When lab tests eventually came back negative for cocaine, the Broward County State Attorney charged Kapri with illegal oxycodone possession instead. “Speaking generally and not specifically about this case, there is a detailed legal process required to verify the validity of prescriptions,” Broward County State Attorney spokesperson Paula McMahon said in a prior statement to Rolling Stone. She stressed that prosecutors only filed charges after the lab test results were received. “Police arrested him on suspected cocaine possession. Our office did not file that charge,” McMahon said.
Cohen said Friday he’s working on getting Kapri’s remaining charges of evidence tampering and double parking dismissed as well, largely based on the arresting officer’s “incorrect statements” and testimony. “The cop says crack cocaine, and it turned out to be oxycodone. I don’t know how an error like that happens. I’ve never seen in my career of 27 years where an officer tested an oxycodone pill, and it came back positive for cocaine. This officer was either grossly neglectful, incompetent or a liar. It’s one of those three,” Cohen previously told Rolling Stone. “I’m going to ask for an internal investigation of this officer and his testimony, which is incredulous.”
He also argues Kapri wasn’t actually blocking traffic when he stopped outside a friend’s residence near the Fort Lauderdale Country Club and that the first officer on scene failed to “blow his horn or otherwise request” that Kapri move his vehicle before initiating the encounter.

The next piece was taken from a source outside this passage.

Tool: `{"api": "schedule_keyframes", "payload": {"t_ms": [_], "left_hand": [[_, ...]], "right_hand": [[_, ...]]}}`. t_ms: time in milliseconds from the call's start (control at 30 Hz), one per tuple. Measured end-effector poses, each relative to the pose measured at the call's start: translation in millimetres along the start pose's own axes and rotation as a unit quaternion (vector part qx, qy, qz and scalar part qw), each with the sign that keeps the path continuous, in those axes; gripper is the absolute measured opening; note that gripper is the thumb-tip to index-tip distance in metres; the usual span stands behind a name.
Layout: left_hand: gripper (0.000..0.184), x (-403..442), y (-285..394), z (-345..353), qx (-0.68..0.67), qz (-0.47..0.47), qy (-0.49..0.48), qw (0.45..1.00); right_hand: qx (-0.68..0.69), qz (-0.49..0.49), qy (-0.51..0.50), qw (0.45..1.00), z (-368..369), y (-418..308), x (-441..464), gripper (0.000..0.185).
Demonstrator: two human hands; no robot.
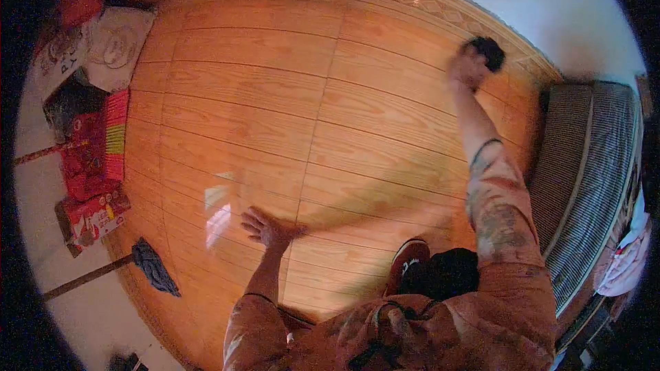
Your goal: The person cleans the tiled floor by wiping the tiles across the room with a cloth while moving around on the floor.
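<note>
My right hand (467,69) reaches far out to the upper right, its fingers closed on a bunched dark cloth (488,53). The cloth is at the floor's far edge, close to the patterned border tiles; blur hides its exact shape. Lower down, my left hand (267,228) rests on the wood-patterned tile floor (240,130) with fingers spread and nothing in it. A bright reflection shows on the floor just left of that hand.
Red boxes (96,220) and printed bags (117,48) line the left side. A dark grey cloth mop head (155,268) on a stick lies at the lower left. A striped padded bed edge (598,165) bounds the right. My shoe (407,264) is below.
</note>
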State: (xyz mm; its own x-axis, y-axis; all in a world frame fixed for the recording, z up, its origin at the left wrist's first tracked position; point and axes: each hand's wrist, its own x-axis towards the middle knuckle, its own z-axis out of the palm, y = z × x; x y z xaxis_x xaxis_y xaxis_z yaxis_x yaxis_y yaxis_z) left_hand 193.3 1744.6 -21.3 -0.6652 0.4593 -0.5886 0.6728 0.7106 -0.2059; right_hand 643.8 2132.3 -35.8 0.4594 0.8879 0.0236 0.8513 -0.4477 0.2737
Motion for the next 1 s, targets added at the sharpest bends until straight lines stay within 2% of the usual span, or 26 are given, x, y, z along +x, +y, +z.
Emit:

Kapri, 26, was about halfway through a three-year federal prison sentence for falsifying paperwork used to buy weapons at a Miami gun store when then-President Donald Trump commuted the sentence on his last day in office in January 2021. The commutation, supported by Gucci Mane, Lil Pump and Lil Yachty, noted Kodak’s philanthropic endeavors, including his penchant for handing out school supplies and food to Florida residents in need.

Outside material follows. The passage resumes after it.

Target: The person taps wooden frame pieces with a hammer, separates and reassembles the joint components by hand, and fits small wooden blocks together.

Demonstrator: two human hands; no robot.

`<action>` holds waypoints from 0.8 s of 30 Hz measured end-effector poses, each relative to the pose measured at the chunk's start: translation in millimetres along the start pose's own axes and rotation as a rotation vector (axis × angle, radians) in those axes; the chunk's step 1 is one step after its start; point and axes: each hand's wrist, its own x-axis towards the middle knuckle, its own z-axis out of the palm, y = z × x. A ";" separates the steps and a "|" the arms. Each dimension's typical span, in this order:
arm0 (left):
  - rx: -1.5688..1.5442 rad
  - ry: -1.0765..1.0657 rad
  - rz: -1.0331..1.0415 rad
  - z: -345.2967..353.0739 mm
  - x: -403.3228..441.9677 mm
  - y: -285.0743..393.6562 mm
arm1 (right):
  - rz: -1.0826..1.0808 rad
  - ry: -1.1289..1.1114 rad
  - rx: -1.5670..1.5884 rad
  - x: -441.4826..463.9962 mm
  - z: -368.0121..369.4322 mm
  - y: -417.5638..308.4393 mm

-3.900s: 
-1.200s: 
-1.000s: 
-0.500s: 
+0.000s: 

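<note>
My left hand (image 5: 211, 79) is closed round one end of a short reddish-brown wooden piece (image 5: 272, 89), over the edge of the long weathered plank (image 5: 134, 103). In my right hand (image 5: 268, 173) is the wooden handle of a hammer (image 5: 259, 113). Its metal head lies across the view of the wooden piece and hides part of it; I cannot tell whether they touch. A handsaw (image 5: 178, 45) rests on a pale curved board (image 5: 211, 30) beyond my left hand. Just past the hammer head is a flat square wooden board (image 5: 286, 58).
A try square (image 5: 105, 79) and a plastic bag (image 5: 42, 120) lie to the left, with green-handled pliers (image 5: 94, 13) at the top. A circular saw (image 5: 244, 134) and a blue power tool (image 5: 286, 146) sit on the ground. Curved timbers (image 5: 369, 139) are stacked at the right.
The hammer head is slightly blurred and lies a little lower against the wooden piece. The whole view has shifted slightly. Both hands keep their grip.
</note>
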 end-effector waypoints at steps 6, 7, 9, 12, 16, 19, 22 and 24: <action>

In a separate Broward County case, Kapri is fighting charges he was trafficking oxycodone when he was pulled over in July 2022 with white tablets and nearly $75,000 cash in his vehicle. Prosecutors allege he was trafficking between 14 and 25 grams of oxycodone. A defense motion for dismissal of that case argues authorities mishandled evidence and that some of the tablets tested as acetaminophen. Kapri was out on bond in that case when he was ordered to enter a drug rehab facility for 30 days last year because he tested positive for fentanyl on Feb. 8, 2023.